__TASK OBJECTIVE__.
Leaving out the images, please reproduce each line below exactly.

__AVAILABLE DATA__.

• • •

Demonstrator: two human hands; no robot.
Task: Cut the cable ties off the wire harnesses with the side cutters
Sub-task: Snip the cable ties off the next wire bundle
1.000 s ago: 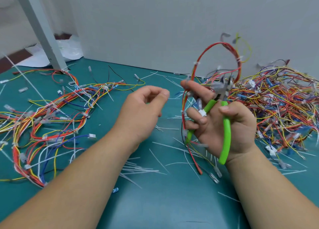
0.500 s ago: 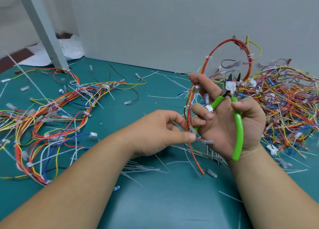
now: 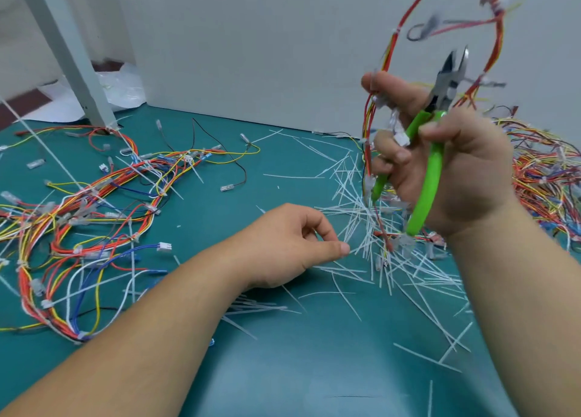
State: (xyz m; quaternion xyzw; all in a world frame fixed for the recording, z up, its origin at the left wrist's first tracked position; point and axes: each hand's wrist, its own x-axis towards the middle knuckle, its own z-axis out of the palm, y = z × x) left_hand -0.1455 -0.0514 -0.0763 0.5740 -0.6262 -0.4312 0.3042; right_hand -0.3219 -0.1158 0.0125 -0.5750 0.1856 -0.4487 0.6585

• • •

__RESULT OF THE TASK__.
Demonstrator: two human hands; no robot.
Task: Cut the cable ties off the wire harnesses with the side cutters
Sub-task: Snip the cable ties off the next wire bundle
1.000 s ago: 
0.500 s ago: 
now: 
State: (xyz m; quaternion xyzw; all in a world frame fixed for the recording, z up, its origin at the left wrist's first tracked position; point and axes: each hand's wrist, its own x-axis towards the middle knuckle, its own z-axis out of the palm, y = z × x) left_hand -0.1455 -0.0514 -0.0763 0.5740 -0.6262 -0.4312 0.3042; right_hand -0.3219 -0.1158 0.0125 -0.5750 0.1856 -0.4487 0.6585

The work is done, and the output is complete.